▶ _THE TASK_
An exact copy of the listing below is needed, with no pictures in it.

▶ _DATA PROVIDED_
↓

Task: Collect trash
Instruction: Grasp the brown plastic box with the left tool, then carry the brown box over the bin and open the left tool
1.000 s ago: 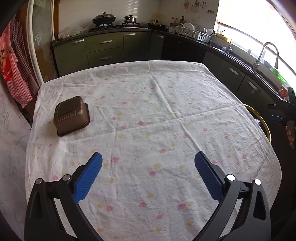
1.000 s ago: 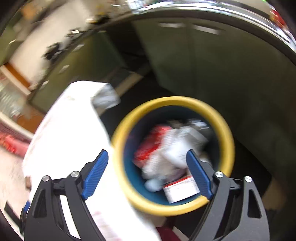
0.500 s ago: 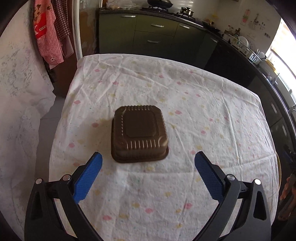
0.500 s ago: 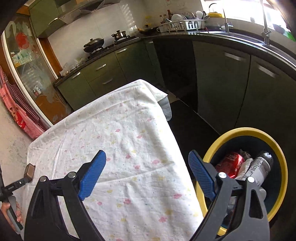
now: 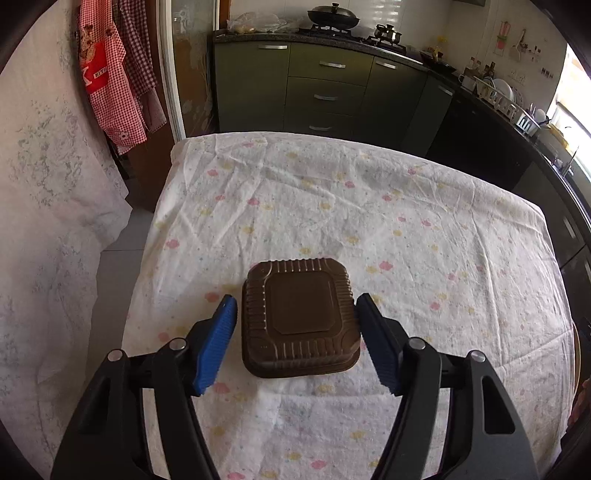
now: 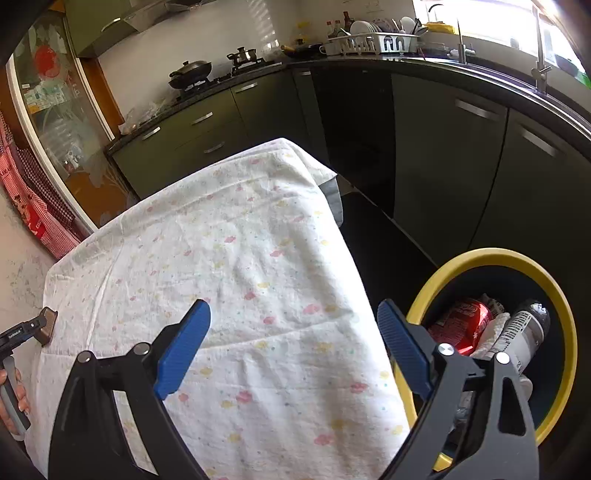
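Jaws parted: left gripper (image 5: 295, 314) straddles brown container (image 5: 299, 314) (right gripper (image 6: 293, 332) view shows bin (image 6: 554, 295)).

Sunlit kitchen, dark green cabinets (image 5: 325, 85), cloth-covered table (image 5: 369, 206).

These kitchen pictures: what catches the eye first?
A square, ribbed brown plastic container sits on the floral tablecloth, framed by the left gripper and its blue fingers. Beside the table stands a yellow-rimmed trash bin holding a red can and a bottle.

Sharp frames, window (image 6: 491, 26) glare, fisheye-bent dark corners.
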`<state>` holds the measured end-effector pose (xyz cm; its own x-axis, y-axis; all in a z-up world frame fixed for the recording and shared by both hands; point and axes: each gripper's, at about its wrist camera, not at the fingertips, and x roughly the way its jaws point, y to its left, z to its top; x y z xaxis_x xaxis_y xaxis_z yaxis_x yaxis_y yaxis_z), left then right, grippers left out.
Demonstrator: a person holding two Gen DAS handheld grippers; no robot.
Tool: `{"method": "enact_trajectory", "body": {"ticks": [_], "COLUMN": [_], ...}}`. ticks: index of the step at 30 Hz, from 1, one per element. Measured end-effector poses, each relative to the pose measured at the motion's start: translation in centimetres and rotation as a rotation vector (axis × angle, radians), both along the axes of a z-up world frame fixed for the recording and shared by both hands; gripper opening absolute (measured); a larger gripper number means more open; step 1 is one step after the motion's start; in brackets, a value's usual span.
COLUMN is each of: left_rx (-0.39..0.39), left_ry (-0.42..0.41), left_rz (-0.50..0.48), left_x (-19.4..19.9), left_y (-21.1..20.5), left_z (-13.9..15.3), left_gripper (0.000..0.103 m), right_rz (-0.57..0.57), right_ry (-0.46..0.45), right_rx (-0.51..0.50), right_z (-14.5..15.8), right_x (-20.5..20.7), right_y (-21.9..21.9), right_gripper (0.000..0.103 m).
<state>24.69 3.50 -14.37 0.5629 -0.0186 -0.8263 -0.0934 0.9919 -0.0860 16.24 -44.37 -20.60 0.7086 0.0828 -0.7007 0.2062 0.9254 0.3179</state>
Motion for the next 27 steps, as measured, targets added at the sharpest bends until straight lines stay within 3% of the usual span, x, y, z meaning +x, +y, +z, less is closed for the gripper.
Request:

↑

▶ _ANSWER FOR THE TASK_
Task: Collect trash
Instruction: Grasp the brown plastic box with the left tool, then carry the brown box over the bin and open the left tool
1.000 s ago: 
1.000 s ago: 
0.500 s ago: 
0.500 s ago: 
now: 
now: 
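Jaws parted: left gripper (image 5: 295, 314) straddles brown container (image 5: 299, 314) (right gripper (image 6: 293, 332) view shows bin (image 6: 554, 295)).

Sunlit kitchen, dark green cabinets (image 5: 325, 85), cloth-covered table (image 5: 369, 206).

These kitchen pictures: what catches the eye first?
A square, ribbed brown plastic container sits on the floral tablecloth, framed by the left gripper and its blue fingers. Beside the table stands a yellow-rimmed trash bin holding a red can and a bottle.

Sharp frames, window (image 6: 491, 26) glare, fisheye-bent dark corners.
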`<state>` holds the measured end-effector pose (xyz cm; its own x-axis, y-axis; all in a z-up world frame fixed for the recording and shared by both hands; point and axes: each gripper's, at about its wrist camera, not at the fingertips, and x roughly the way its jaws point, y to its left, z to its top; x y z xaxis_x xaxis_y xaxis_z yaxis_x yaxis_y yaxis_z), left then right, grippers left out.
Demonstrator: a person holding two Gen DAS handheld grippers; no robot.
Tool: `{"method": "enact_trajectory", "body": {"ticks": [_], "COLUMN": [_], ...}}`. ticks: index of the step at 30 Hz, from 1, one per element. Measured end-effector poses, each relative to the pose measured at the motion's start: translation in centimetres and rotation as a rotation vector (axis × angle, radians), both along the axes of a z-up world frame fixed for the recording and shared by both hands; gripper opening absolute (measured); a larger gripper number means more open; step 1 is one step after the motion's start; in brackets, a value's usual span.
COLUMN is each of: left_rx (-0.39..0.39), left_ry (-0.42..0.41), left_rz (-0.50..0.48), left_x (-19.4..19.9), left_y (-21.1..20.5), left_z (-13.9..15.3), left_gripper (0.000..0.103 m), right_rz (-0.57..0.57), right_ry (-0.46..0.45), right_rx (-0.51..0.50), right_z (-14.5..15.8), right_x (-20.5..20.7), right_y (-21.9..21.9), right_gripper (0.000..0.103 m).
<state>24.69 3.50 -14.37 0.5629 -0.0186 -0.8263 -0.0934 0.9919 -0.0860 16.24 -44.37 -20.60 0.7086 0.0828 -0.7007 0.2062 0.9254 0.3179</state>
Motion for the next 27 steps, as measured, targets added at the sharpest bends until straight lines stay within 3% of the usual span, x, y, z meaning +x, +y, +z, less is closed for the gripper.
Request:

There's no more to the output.